Extracted records:

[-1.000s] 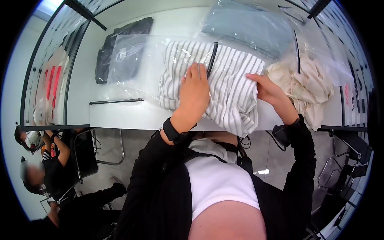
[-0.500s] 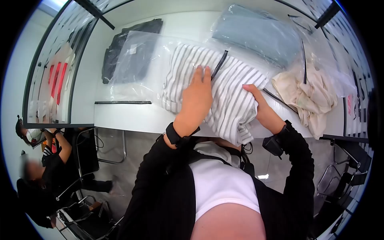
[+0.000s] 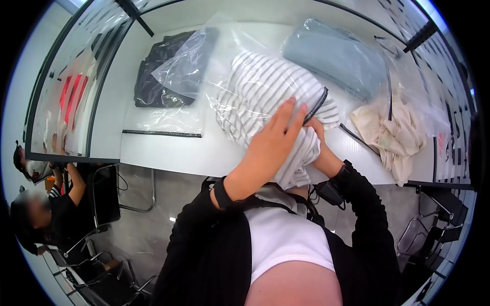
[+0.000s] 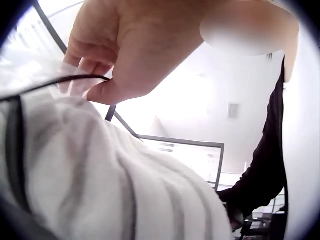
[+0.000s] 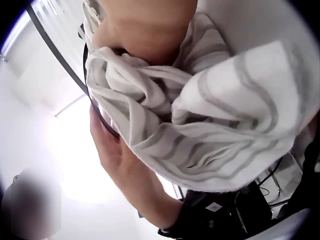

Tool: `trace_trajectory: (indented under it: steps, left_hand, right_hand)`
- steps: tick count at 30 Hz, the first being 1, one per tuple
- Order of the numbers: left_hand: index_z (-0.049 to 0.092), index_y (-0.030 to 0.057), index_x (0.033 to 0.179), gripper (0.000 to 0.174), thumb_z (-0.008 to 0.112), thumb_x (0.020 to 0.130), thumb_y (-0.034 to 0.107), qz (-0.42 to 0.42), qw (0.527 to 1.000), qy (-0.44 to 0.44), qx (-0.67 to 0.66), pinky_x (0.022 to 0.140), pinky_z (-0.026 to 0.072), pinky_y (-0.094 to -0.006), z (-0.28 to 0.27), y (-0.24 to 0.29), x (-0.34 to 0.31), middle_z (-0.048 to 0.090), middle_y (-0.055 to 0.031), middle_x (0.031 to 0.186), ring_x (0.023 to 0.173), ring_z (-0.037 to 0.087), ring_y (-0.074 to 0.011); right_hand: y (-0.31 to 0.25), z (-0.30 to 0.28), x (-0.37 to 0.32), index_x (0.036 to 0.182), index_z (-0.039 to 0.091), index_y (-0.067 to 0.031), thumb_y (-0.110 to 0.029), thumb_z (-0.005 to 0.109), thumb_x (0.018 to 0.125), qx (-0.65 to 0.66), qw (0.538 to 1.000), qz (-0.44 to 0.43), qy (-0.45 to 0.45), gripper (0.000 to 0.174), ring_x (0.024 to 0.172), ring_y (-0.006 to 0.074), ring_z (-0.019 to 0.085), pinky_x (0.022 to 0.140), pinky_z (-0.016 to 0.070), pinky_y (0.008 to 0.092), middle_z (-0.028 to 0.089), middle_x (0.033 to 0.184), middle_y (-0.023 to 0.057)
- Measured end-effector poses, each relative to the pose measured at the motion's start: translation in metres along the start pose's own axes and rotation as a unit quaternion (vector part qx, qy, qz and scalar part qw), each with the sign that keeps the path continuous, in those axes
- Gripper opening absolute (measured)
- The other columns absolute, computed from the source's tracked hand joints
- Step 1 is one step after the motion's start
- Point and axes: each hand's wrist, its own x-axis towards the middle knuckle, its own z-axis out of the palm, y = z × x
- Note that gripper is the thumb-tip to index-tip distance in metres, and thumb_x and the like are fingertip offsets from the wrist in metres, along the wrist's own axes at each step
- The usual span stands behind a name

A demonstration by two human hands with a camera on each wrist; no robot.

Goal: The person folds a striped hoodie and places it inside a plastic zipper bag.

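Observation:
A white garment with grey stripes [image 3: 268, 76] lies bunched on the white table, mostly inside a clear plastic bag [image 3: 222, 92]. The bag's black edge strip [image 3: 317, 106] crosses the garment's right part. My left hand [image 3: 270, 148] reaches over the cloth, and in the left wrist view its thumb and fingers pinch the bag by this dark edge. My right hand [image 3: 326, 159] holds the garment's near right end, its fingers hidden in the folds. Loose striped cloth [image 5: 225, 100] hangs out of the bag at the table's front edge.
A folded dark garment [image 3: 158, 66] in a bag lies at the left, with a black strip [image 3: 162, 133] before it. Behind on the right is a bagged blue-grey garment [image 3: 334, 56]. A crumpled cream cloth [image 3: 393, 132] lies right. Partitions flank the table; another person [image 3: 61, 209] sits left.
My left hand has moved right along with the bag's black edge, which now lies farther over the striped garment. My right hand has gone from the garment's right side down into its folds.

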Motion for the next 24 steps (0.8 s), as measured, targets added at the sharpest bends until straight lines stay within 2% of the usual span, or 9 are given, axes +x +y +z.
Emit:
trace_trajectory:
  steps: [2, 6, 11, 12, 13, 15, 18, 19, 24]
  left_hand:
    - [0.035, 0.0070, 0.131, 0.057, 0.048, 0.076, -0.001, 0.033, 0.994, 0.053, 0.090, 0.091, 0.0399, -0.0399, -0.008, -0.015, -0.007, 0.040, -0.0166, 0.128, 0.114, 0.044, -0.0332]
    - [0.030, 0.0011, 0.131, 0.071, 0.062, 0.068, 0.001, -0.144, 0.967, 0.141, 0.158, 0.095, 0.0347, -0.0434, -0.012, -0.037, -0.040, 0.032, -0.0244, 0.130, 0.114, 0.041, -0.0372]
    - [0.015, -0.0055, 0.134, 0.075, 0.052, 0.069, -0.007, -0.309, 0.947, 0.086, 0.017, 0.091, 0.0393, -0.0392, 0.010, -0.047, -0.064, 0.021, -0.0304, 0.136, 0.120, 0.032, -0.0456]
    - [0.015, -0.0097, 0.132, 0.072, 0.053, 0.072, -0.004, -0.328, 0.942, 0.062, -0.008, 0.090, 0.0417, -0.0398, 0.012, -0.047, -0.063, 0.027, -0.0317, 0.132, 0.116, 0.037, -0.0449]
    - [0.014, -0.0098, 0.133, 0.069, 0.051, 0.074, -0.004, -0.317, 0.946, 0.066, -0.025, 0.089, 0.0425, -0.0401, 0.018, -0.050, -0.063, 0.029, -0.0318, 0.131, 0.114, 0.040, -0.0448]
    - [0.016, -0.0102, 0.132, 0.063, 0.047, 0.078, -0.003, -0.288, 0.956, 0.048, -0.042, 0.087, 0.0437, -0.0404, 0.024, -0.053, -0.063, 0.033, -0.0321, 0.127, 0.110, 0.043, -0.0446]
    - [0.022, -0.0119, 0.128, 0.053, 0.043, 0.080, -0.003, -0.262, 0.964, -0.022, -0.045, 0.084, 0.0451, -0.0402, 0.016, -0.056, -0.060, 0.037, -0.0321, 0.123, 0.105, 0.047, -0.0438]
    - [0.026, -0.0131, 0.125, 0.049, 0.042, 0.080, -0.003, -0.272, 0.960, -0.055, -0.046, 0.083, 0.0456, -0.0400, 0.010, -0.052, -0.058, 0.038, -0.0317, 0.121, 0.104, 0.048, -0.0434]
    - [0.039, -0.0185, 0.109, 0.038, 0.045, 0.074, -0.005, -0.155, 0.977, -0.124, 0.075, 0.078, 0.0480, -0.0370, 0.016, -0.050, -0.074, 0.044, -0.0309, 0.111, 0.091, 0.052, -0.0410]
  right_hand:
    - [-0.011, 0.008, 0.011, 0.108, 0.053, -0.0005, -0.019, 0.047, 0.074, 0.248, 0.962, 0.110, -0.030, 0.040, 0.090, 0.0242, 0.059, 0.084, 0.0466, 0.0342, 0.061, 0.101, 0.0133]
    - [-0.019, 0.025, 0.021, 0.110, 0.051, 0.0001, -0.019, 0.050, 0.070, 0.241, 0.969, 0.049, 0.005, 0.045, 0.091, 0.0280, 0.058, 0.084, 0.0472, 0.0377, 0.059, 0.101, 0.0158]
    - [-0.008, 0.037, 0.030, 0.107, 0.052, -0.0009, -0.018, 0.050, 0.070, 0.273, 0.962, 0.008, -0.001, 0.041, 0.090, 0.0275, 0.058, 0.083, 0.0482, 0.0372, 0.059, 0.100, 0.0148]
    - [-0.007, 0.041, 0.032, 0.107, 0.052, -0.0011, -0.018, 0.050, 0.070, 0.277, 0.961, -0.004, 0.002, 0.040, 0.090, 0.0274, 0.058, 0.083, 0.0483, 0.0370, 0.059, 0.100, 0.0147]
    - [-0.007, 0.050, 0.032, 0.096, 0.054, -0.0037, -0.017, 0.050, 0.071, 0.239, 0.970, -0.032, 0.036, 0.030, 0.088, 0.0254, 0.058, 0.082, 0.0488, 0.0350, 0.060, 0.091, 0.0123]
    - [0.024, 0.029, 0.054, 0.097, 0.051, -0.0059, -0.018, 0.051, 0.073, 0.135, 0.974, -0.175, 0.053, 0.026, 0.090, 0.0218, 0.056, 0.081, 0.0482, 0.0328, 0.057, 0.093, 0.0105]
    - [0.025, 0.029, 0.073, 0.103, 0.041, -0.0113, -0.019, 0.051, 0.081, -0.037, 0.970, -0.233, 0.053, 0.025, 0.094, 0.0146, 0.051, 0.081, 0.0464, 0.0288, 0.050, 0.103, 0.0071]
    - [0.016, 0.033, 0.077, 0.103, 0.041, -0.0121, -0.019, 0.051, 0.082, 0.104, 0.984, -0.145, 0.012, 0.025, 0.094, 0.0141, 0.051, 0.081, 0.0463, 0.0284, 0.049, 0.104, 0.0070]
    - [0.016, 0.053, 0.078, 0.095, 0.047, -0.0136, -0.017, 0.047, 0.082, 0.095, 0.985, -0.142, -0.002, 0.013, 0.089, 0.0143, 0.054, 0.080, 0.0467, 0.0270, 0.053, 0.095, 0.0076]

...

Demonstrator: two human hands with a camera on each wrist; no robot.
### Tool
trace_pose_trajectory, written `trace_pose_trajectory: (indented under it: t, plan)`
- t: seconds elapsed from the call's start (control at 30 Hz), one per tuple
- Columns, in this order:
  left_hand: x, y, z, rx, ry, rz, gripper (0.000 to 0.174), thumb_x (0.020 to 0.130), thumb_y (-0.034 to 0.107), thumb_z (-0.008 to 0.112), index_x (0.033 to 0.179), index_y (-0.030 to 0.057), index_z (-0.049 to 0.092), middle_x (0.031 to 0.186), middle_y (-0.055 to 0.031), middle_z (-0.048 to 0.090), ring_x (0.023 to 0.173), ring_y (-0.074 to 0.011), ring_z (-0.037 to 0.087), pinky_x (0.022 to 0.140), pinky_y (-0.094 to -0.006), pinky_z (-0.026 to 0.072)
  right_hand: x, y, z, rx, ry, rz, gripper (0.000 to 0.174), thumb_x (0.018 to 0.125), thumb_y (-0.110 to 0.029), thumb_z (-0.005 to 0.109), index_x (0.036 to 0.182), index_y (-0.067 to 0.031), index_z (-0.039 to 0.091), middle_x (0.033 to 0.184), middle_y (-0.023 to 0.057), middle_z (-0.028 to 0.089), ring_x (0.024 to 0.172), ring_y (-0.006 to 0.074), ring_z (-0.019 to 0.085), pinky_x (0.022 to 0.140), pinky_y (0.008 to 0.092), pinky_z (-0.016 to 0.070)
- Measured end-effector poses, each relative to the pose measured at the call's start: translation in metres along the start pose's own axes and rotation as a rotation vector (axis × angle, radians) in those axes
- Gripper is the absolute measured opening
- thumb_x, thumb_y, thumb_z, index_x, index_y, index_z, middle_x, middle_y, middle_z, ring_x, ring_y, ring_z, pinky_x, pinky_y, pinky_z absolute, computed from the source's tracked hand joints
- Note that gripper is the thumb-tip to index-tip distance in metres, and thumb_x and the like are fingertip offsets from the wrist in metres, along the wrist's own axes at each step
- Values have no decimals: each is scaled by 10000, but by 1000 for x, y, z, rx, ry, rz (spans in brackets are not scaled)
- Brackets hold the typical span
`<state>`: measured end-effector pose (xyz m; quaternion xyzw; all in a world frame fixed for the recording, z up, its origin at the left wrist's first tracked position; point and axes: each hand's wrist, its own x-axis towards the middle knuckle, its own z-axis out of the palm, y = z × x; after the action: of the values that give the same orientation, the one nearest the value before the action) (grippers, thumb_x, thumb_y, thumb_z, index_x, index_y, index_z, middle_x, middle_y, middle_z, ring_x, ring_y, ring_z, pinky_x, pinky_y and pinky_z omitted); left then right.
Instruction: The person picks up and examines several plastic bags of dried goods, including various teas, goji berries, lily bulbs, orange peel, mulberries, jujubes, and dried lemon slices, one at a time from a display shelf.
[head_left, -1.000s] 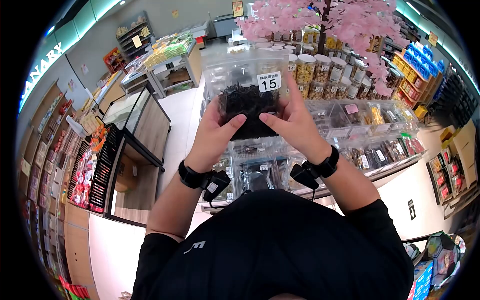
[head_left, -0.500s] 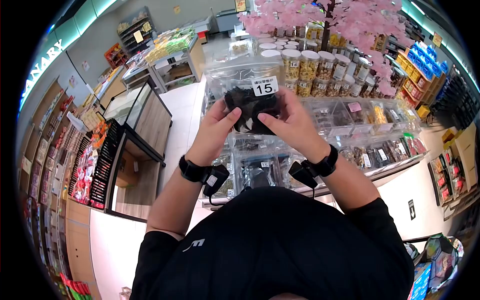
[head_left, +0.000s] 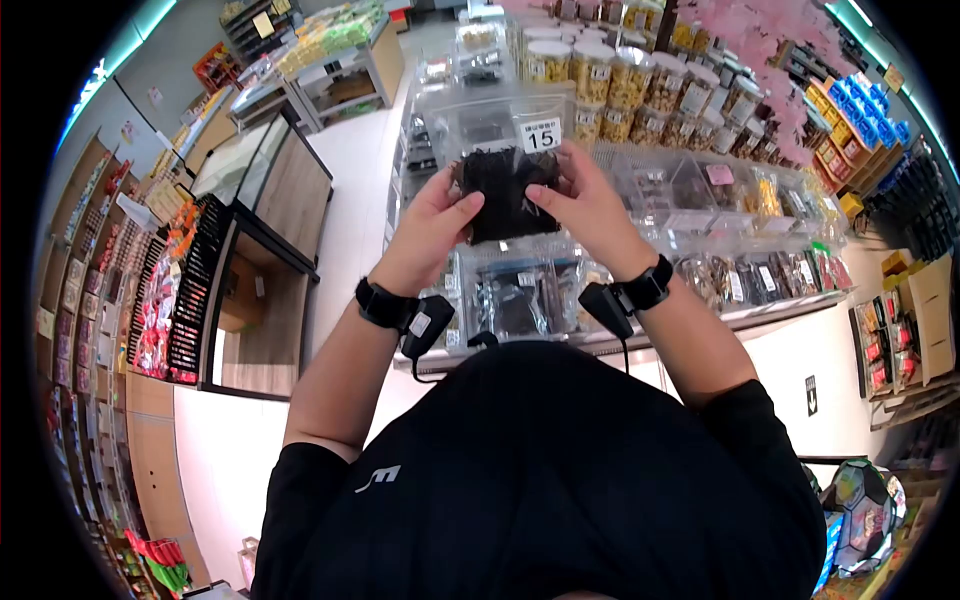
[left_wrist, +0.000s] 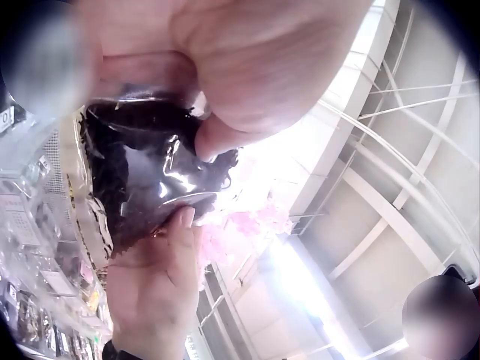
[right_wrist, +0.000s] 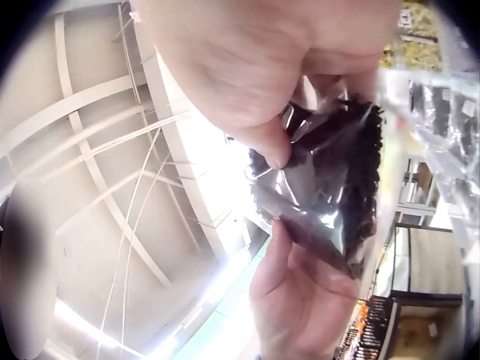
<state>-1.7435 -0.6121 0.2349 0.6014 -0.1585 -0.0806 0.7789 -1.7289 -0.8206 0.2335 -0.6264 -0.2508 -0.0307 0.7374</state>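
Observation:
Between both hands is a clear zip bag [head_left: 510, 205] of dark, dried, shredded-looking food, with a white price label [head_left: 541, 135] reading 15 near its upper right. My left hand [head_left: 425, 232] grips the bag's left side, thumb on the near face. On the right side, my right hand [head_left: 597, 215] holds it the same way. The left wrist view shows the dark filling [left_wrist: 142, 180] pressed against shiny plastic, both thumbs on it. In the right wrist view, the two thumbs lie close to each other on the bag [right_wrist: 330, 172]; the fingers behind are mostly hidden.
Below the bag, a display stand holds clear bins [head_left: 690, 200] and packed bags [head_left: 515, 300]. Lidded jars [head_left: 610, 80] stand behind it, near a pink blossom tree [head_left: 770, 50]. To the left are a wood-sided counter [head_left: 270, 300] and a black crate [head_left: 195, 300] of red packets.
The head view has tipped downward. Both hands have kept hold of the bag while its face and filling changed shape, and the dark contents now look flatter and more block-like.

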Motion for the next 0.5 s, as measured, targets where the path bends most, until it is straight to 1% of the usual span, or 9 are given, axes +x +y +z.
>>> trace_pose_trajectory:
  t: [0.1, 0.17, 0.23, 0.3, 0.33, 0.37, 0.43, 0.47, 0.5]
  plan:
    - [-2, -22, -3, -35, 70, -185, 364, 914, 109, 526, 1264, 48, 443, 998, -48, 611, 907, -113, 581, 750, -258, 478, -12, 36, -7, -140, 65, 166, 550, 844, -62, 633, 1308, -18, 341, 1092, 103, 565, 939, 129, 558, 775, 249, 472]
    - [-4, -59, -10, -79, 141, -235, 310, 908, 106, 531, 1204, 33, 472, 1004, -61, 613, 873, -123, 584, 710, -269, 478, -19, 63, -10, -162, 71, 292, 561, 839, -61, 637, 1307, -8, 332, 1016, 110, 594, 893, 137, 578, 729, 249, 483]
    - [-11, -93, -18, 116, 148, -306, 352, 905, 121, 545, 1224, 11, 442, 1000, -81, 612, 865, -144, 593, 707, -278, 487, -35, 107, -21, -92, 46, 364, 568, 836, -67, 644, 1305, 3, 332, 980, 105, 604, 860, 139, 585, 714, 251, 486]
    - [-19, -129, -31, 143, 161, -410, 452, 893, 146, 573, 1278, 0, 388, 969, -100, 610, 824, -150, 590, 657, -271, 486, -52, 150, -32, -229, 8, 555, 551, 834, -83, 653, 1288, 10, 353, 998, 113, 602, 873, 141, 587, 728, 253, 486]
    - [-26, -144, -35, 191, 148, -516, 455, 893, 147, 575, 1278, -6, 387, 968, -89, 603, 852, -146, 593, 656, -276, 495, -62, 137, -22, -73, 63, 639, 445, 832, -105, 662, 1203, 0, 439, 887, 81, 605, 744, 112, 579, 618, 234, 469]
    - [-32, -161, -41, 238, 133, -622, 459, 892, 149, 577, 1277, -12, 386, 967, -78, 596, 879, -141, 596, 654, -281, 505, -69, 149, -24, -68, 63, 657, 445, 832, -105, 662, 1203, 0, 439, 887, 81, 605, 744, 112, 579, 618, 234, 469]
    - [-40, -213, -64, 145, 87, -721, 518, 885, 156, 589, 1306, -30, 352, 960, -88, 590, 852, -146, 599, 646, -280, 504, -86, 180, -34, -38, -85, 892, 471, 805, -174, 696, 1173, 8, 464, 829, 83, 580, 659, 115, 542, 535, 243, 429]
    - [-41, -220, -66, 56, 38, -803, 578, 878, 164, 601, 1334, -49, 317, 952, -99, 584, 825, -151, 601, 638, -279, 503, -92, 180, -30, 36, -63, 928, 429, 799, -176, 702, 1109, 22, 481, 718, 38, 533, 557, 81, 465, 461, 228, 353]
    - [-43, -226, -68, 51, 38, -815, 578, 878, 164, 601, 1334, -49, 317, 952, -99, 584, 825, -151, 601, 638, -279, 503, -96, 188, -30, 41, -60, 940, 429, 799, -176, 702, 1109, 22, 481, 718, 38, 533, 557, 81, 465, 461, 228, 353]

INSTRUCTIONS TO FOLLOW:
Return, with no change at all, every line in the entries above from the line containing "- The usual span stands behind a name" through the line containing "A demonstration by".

ANSWER FOR THIS EXERCISE:
- The usual span stands behind a name

A demonstration by two human hands with a camera on each wrist; no robot.

The answer has been fully written out.